The idea behind the reparamaterisation trick is write $x \sim p_\theta(x)$ as a function of a varible $z \sim q(z)$ where $q(z)$ does not depend on $\theta$ . If we can do this, then we are back in the first situation we considered where the gradient operator can simply be brought into the expectation without any complexity. Put another way we want to find a differentiable function $\phi_\theta(z)$ such that:

$x = \phi_\theta(z)$

and

$z \sim q(z)$

where $q$ is a distribution that has no $\theta$ dependence. An example of such a function would be the following reparamaterisation of a normal distribution $P_\theta(x) = N_x(\mu, \Sigma)$ , where what we were calling $\theta$ is now $\mu$ and $\Sigma$ . In this case if we define:

$\phi_\theta(z) = \mu + \Sigma^{\frac{1}{2}}z$

and then sample $z \sim q(z)= N_z(0,I)$ , we then have that $x = \phi_\theta(z)$ .

Once we’ve made this reparamaterisation we can return to our original problem and see that the issues have disappeared.
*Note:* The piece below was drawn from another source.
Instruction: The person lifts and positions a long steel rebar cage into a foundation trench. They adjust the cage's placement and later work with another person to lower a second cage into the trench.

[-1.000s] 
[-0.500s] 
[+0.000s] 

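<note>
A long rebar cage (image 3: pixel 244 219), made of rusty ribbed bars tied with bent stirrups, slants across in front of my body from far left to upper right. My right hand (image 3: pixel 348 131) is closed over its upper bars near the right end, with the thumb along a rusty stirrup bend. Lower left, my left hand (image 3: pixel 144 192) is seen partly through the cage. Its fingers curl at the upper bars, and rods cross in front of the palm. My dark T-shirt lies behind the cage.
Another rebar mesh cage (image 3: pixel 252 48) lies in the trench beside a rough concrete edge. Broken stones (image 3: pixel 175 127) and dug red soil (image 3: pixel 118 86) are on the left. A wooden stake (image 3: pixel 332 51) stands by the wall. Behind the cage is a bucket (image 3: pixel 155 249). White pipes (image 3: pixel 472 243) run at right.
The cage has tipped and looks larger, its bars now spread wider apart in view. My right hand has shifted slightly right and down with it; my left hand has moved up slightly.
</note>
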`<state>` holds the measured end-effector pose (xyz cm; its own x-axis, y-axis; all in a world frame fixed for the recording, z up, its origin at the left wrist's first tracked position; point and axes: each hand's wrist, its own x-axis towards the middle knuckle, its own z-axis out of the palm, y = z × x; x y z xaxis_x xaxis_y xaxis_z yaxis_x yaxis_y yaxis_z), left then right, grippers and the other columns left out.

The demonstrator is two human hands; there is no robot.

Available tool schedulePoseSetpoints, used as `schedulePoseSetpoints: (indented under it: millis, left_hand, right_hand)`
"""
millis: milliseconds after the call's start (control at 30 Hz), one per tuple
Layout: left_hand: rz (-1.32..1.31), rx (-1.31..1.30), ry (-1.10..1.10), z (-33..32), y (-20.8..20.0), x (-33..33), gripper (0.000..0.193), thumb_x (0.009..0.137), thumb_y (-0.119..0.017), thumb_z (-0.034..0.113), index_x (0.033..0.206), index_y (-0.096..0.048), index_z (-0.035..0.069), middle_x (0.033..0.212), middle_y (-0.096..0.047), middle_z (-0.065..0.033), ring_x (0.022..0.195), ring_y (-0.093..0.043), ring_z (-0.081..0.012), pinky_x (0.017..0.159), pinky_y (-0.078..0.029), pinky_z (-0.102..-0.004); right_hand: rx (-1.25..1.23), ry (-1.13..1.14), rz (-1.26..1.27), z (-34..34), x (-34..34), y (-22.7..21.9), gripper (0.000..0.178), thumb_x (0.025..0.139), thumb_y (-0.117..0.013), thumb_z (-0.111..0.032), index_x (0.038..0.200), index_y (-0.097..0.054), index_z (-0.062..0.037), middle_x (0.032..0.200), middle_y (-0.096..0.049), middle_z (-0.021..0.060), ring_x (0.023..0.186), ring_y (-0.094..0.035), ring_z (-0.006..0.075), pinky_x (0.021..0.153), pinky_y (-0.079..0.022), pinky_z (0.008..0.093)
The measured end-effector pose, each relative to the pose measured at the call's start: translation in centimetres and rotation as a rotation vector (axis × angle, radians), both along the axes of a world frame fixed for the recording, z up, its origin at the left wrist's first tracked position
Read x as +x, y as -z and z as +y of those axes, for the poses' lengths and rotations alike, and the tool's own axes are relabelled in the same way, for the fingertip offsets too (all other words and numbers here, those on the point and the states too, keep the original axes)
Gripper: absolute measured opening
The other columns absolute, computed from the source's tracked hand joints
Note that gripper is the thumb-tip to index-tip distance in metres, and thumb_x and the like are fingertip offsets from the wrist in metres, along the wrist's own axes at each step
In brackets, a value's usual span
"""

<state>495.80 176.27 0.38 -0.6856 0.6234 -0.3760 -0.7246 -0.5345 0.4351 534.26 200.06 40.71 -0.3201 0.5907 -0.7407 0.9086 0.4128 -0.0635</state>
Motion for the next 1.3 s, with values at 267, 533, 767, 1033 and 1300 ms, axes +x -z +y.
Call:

$\nabla_\theta E_{p_\theta(x)}[f(x)] = \nabla_\theta E_{q(z)}[f(\phi_\theta(z))] \approx \sum_i \nabla_\theta f(\phi_\theta(z))$

with $z \sim q(z)$ . Or more concretely for our Gaussian case:

$\nabla_{\mu,\Sigma} E_{N_x(\mu, \Sigma)}[f(x)] = \nabla_{\mu,\Sigma} E_{N_z(0,I)}[f(\mu + \Sigma^{\frac{1}{2}}z)] \approx \sum_i \nabla_{\mu,\Sigma} f(\mu + \Sigma^{\frac{1}{2}}z_i)$

where $z \sim N_z(0,I)$ .

It might at first seem that constructing these reparamaterisations might be very hard. In fact for discrete distributions, it is very hard and in a later post we may discuss ways around this such as the Gumbel Softmax. However for continuos distributions when you consider the fact that most random number generators first generate uniform distributed variables and transform them, you realise that a lot of complex distributions can be built straightforwardly from simpler distributions.